O diretor-executivo global da empresa Enel, Flavio Cattaneo, culpou as árvores por recorrentes interrupções no fornecimento de energia elétrica na região metropolitana de São Paulo e afirmou que somente Jesus Cristo poderia resolver os apagões na capital paulista.
“Na nossa avaliação, não se trata apenas de um problema da Enel. Se esse tipo de arborização continuar, só alguém seria capaz de resolver, e não é um ser humano, é Jesus Cristo, porque não há como evitar apagões de outra forma”, disse na segunda-feira (23) o executivo, em evento para investidores em Milão, na Itália.
Segundo Cattaneo, “os cabos estão dentro das árvores, não perto ou ao lado” e que dessa maneira “é impossível impedir a interrupção do serviço”. Apesar disso, ele adiantou que diálogos estão sendo feitos com o poder público para “propor uma solução final para evitar esse tipo de problema.”
O prefeito de São Paulo, Ricardo Nunes (MDB), rebateu a declaração do diretor-executivo da Enel ao observar que as quedas de energia elétrica não têm relação com quedas de árvores. “Nem Jesus Cristo salva essa Enel. É muita cara de pau. Um deboche. O nível de incompetência é tão grande que, somado à capacidade de mentiras, chega a assustar.
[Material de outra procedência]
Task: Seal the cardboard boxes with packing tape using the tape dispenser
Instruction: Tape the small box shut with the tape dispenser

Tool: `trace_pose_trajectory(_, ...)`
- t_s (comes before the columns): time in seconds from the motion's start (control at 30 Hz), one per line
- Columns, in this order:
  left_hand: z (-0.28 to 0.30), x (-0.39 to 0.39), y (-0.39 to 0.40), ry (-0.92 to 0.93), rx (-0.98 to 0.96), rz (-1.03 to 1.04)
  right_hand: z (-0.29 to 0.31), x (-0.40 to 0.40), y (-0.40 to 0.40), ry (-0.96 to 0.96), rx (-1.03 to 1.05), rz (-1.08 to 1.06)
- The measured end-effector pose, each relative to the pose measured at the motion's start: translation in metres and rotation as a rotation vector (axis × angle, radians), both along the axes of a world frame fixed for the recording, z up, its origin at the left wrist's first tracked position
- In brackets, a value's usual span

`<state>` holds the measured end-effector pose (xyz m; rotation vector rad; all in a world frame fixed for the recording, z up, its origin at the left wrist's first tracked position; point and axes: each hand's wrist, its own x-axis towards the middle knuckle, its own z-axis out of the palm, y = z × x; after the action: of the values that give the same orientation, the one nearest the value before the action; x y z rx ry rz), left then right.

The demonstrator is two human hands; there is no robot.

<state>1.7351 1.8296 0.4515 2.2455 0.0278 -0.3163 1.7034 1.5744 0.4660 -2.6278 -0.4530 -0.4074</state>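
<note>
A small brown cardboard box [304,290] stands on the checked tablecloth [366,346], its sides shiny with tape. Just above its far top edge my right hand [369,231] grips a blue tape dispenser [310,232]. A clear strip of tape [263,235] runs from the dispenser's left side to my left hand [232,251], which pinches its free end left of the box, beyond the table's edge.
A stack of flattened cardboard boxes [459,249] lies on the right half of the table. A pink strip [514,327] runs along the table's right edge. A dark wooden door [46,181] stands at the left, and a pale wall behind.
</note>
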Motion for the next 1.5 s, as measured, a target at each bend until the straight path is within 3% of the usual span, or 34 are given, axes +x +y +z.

Mais de 80% dos locais que ficaram sem energia não tiveram queda de árvores”, falou o prefeito nesta terça-feira (24).
A prefeitura de São Paulo e o governo estadual vêm travando uma disputa contra a Enel nos últimos meses, especialmente após um apagão em dezembro de 2025, que deixou mais de 2,2 milhões de consumidores sem luz durante vários dias. O Procon-SP chegou a multar a empresa em R$ 14,2 milhões.
Com o aval do governo federal, a prefeitura, o governo do estado e o Ministério de Minas e Energia (MME) entraram com um pedido na Agência Nacional de Energia Elétrica (Aneel) para o encerramento do contrato com a Enel. A solicitação está sendo analisada dentro de um procedimento aberto pela agência em 2024 para apurar interrupções no fornecimento de energia elétrica na capital paulista.